Donnerstag, 31. März / Freitag, 1. April 1485, nachts
Noch ein paar Zeilen, und ich werde das Boccaccio-Büchlein vollgekritzelt haben. Nachdem ich die Geschichte zu Ende gelesen habe, bedaure ich es doch nicht mehr, das Buch mit meinen Notizen verunstaltet zu haben. Das Verhalten des Protagonisten finde ich einfach abstoßend: Erst nachdem er seine Frau nach allen Regeln der Kunst gedemütigt und sie dies geduldig ertragen hat, ist er von ihrem anständigen Charakter überzeugt.
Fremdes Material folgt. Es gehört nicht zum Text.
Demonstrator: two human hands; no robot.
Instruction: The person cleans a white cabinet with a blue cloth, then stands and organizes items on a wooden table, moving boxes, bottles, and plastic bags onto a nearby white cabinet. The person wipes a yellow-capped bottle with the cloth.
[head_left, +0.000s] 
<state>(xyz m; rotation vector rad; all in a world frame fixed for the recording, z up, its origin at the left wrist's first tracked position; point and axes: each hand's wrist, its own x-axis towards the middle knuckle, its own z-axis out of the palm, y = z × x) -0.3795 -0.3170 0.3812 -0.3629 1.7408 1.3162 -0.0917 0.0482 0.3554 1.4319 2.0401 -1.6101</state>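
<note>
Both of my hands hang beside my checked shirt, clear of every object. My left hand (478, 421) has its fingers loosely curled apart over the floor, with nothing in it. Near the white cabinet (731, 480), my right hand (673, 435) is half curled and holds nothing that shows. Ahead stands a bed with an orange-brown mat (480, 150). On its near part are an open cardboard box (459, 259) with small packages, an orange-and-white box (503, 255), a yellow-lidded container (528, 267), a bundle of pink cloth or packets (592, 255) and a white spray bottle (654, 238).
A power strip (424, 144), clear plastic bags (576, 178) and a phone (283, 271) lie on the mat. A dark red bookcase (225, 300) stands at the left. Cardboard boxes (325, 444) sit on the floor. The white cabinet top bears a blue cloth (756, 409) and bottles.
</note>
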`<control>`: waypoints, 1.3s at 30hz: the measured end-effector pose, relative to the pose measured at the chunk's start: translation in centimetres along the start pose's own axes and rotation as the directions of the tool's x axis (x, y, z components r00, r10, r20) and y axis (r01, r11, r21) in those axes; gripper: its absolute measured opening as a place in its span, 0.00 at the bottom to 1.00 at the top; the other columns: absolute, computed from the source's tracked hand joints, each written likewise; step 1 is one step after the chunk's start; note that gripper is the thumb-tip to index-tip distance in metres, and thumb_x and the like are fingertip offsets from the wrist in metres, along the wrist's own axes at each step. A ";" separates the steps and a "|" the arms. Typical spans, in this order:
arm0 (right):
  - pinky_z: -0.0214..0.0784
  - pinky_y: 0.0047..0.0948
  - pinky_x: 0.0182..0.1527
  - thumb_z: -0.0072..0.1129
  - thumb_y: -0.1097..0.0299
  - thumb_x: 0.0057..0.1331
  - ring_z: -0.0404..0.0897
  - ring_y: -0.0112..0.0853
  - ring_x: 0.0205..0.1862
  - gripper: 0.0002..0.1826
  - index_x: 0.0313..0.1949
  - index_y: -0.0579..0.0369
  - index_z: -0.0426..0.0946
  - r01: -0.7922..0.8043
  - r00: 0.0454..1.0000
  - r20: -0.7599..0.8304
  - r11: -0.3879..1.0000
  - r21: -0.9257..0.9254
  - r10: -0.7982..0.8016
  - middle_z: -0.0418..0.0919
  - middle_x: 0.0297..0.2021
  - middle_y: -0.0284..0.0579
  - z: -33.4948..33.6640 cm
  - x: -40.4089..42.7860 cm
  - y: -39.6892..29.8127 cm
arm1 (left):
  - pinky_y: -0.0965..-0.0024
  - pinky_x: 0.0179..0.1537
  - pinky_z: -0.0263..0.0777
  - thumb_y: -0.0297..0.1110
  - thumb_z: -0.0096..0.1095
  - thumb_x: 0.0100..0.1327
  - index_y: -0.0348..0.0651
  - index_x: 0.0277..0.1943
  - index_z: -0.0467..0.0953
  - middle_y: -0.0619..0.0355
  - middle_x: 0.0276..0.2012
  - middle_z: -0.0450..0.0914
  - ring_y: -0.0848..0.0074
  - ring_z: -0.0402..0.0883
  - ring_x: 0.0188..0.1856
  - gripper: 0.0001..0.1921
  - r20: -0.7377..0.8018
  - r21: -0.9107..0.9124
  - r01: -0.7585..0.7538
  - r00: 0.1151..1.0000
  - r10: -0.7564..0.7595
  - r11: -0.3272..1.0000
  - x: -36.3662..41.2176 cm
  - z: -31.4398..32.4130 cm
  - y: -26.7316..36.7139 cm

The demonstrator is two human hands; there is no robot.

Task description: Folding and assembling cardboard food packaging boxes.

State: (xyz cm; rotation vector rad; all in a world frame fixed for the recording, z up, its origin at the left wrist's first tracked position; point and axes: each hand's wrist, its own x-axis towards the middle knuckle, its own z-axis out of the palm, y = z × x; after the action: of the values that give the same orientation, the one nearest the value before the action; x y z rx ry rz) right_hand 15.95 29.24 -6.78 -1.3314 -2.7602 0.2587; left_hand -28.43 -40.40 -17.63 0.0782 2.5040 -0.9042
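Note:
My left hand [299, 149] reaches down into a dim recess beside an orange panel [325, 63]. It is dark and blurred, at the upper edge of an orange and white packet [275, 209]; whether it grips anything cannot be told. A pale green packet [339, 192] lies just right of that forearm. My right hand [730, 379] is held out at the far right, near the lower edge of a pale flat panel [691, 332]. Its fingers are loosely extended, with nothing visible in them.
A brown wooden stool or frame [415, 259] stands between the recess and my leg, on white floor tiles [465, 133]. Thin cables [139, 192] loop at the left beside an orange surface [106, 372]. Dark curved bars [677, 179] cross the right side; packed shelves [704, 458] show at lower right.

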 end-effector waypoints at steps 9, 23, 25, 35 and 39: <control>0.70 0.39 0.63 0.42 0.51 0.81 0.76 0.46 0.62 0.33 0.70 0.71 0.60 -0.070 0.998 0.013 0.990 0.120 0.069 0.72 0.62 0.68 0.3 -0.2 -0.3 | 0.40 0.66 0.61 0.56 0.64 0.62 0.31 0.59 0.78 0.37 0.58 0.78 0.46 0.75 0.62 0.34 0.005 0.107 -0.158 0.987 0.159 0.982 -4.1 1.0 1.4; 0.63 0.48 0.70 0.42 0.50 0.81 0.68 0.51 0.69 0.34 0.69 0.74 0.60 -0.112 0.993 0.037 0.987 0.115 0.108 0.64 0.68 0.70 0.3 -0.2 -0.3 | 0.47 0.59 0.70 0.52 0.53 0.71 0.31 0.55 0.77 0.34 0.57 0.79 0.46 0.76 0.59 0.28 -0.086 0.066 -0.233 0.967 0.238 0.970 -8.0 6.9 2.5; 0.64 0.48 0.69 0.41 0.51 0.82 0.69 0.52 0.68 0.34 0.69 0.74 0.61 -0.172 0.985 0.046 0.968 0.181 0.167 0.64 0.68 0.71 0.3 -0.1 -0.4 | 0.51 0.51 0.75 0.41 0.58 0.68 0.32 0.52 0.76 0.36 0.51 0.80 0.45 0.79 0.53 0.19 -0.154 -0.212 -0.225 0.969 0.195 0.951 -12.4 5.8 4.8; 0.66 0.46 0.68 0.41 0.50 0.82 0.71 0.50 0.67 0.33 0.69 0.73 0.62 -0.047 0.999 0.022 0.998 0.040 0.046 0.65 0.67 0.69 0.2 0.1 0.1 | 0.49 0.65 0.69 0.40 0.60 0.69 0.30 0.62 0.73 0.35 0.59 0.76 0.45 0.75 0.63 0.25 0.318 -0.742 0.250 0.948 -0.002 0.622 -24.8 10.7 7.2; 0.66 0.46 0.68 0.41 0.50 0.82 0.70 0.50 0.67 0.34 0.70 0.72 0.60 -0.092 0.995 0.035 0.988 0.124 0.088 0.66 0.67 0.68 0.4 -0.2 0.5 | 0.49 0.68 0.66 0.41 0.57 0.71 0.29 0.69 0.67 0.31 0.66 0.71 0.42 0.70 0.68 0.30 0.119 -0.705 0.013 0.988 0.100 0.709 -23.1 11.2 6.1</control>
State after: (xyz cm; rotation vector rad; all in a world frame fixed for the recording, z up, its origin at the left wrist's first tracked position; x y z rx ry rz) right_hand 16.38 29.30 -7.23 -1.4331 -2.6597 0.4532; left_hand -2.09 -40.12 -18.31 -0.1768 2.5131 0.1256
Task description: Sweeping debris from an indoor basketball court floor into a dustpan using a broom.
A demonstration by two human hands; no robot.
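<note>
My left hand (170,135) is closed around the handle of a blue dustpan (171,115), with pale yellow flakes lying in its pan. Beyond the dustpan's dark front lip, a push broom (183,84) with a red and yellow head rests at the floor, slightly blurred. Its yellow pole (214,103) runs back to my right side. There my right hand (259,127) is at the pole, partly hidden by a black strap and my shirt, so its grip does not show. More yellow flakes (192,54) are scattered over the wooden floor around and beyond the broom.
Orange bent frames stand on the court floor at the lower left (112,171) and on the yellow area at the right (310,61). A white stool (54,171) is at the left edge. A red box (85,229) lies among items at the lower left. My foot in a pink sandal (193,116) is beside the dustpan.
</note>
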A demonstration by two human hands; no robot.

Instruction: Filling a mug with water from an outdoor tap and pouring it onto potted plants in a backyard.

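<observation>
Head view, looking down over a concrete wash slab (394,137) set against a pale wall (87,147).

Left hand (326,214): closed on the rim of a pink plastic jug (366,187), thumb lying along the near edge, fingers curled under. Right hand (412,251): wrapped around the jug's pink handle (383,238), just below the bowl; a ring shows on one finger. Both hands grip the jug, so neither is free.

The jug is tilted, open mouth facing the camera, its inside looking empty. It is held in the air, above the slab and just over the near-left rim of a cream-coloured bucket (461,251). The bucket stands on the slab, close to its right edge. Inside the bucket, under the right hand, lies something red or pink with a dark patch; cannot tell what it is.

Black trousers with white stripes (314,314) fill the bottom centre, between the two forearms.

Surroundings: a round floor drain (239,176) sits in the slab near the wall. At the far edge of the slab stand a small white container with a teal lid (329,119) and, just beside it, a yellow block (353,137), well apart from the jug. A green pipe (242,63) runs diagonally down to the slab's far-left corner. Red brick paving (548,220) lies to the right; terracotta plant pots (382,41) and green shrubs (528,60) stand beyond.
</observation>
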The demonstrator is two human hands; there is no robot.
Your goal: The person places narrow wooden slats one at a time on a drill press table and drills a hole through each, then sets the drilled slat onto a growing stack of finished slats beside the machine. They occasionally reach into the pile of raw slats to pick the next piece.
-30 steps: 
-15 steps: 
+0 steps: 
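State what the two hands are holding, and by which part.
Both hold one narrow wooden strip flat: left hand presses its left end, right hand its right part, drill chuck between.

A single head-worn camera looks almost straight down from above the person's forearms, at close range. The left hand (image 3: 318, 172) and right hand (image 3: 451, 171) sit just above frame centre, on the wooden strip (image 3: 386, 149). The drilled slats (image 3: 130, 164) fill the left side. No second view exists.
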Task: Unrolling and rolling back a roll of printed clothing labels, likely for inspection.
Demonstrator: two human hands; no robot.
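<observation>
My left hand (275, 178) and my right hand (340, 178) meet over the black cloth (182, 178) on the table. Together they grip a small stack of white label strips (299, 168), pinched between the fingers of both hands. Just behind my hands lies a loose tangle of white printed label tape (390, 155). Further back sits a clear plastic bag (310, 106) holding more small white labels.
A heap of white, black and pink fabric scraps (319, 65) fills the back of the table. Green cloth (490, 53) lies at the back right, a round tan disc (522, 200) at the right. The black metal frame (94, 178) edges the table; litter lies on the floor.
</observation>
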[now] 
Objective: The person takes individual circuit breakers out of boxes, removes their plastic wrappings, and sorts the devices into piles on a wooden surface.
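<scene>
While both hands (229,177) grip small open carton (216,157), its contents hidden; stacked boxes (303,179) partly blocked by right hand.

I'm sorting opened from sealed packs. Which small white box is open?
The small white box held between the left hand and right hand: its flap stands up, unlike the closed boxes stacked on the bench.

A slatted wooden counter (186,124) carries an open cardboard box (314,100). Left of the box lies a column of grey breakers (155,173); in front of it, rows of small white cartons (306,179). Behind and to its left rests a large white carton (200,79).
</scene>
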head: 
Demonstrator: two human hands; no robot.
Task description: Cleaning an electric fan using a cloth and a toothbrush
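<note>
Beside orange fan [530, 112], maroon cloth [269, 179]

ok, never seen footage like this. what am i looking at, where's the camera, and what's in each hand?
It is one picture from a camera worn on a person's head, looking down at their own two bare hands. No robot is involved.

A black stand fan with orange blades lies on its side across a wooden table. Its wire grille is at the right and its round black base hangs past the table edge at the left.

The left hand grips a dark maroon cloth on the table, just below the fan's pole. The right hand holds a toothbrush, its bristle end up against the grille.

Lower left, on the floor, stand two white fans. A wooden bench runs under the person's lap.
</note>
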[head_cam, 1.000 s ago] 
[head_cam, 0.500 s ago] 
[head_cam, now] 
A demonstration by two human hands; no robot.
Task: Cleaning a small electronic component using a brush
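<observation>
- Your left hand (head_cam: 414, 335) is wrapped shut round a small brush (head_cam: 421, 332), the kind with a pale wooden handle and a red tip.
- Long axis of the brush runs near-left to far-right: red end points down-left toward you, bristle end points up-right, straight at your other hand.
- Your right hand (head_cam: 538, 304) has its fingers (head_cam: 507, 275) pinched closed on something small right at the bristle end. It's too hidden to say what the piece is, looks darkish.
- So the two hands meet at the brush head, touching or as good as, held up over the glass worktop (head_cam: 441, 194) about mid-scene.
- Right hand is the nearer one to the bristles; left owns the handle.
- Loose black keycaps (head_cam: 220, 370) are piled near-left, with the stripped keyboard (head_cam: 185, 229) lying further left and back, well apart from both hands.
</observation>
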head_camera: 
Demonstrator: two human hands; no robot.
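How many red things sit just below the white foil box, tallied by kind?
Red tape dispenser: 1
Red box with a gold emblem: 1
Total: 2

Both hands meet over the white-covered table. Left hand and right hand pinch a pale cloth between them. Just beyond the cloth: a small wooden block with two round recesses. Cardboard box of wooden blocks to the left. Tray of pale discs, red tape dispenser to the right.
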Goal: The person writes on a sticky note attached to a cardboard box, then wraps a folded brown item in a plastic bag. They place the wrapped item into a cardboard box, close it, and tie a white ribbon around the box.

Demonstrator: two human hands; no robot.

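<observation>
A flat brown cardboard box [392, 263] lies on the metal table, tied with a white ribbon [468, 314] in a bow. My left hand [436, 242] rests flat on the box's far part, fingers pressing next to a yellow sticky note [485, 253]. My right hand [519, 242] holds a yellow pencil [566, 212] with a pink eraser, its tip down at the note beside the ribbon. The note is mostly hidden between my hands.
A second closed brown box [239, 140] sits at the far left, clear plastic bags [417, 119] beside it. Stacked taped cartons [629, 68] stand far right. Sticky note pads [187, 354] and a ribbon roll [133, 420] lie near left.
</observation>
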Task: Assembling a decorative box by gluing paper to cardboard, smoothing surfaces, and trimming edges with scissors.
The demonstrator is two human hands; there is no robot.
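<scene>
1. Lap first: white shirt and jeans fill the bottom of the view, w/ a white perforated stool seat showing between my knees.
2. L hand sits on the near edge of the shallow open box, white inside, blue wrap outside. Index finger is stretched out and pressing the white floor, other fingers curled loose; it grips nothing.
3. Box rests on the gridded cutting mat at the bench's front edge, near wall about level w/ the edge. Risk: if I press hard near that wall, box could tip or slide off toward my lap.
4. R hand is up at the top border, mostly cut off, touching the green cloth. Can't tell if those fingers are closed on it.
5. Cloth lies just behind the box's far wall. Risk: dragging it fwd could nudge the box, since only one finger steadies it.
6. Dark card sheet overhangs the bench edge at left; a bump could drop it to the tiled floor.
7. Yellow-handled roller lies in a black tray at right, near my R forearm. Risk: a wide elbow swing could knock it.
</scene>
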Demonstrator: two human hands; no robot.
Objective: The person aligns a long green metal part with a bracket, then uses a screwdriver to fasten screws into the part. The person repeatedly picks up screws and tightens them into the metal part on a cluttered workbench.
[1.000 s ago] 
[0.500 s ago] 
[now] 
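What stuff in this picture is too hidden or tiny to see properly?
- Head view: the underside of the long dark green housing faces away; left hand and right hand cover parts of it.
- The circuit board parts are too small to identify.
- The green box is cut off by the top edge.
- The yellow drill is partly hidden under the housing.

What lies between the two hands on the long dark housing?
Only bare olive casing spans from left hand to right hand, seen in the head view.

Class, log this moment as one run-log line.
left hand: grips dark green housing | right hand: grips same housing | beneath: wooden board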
Bezeichnend ist auch die Rechtfertigung, die der nicht sehr heldenhafte Held am Ende für sein Tun in Anspruch nimmt: Weil er seine Frau erfolgreich gelehrt habe, „wie ein Weib sein soll, und die andern, wie man ein Weib nehmen und halten soll“, sollen die im Irrtum sein, die sein Verhalten „für grausam und ungerecht und töricht gehalten haben“.
Und dabei ist er auch noch stolz auf die eigene Leidensfähigkeit, die er beim Anblick seiner gequälten Frau um deren Erziehung willen beweist! Erinnert das nicht an den Sadomasochismus, den sittenstrenge Eiferer wie Bruder Heinrich bei ihrem menschenverachtenden Tun offenbaren?
- Die Hexensalbe
Gegen die pharisäerhafte Selbstgewissheit Bruder Heinrichs hatte Lina keine Chance. Jede ihrer Lebensäußerungen wertete er als Bestätigung seiner abstrusen Theorien. Selbst ihre Verunsicherung war ihm ein Beweis für ihre Hexennatur.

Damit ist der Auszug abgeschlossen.